Easter Island remains a mystery. Officially part of Chile and over 2000 km from its nearest neighbour, this remote island still holds the secrets of a lost civilisation, covered in hundreds of Moai statues and the ruins of a village perched on a volcano crater that was home to a strange ancient ritual.
We’d heard the story, the islanders had become so obsessed with carving these statues in tribute to their ancestors that they used up all of the island’s natural resources, cutting down the trees to build wooden supports and ramps. They began fighting amongst each other and toppling the statues in rage and were, in the end, responsible for their own demise. As we came to find out, the reality was much more complex.
A six hour flight from Santiago on the new LAN Dreamliner and we landed on Rapa Nui (its original name). The runway is huge for such a tiny island and was actually built by NASA as the back-up runway for the Space Shuttle.
We were staying in a room on a campsite called Camping Mihinoa, one of the cheaper options right by the sea and just a ten minute walk from the island’s only town Hanga Roa. As we’d heard horror stories about food prices we brought as many essentials as we could from the mainland in our backpacks (mainly pasta, wine and cheese). The reality was that buying groceries wasn’t as expensive as we’d heard and we could still get things like bread and eggs for a decent price.
The Island is pretty small so we hired a jeep for a couple of days to visit some of the Moai sites and volcanoes. Our first and favourite site of them all was Ahu Tongariki. Fifteen Moai tower majestically in front of the ocean. Almost all of the statues on the island face inland, as if watching over their ancestors.
Rano Raraku is an extinct volcano and the quarry where most of the Moai were carved and then transported. Almost 400 unfinished statues still lie here, others abandoned that had fallen in transit. Until recently people believed these were just heads, but archeologists discovered bodies buried beneath the ground. You can walk around the quarry and see the statues in various stages of carving, some still embedded into the rock. It was almost as if they put their tools down one night and never went back. For what reason, is still a mystery.
Sitting so remote in the Pacific Ocean, Easter Island isn’t known for calm seas but there are a couple of beaches where it’s safe to swim. Anakena is on the North coast, with beautiful white sand surrounded by coconut palm trees. A row of Moai guard the beach, sporting red pukao on top of their heads. The theories are that these either represent hats or man-buns, no one knows for sure.
Rano Kau is a giant extinct volcano crater which sits at the South of the island. It looks incredible, a sea of blue and green, with its own microclimate. Perched at the edge of the crater is Orongo, the ruins of an old settlement, some of which have been rebuilt. These houses were the starting point for the strange ancient Birdman race. The race involved participants swimming to the tiny island of Mota Nui off the coast and waiting for days for the first egg of the Sooty Tern bird.
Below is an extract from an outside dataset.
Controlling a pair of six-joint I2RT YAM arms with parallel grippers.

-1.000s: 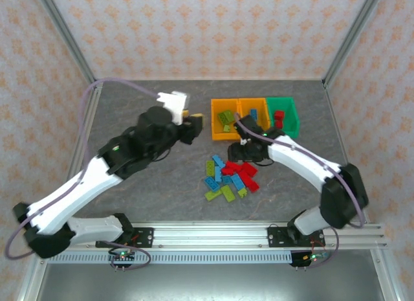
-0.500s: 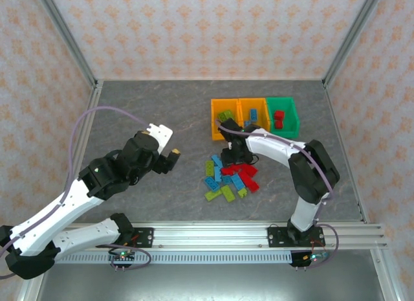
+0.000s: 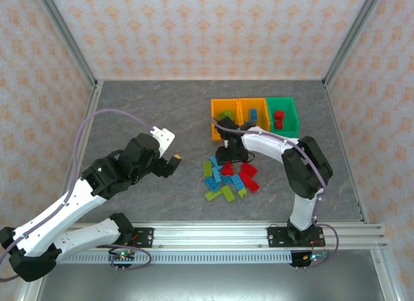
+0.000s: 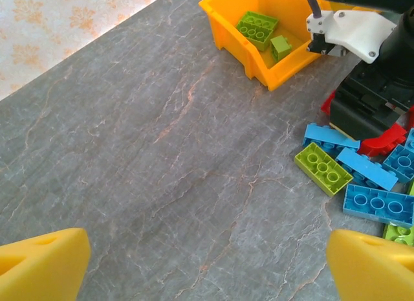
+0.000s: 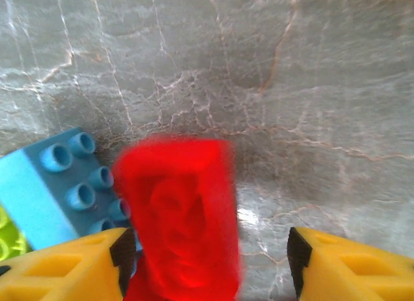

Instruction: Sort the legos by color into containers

Whoever came back to Orongo first with the egg was crowned Birdman and his tribe would get first dibs on the islands dwindling resources for that year.
Easter Island has a magical feel to it. The mystery surrounding the Moai and the friendliness of the Rapanui people, together with a real Polynesian feel (even airport security wear flowers in their hair) made it a place we found difficult to leave. One day they were celebrating the day of Saint Peter and Saint Paul, so they cooked loads of food traditionally in the ground and gave the whole island a free lunch! Driving was so easy and stress free, the only dramas being potholes and wild horses.
While on the island we read a book called “The Statues That Walked” which goes into detail about how they think the Moai were moved for miles from the quarry to the coast. The main theory now is that they tied ropes around their heads and in teams pulled them from side to side so that the statues started to waddle and literally walk. The book also talks about how the deforestation on the island occurred in a time frame that would make it impossible for the islanders to have cut down all the trees. Their resources did diminish but the arrival of Europeans also brought diseases which was a much more likely cause of their disappearance.
No one truly knows why they stopped making their statues seemingly overnight…it will have to remain lost in time, like so many things on this beautiful island.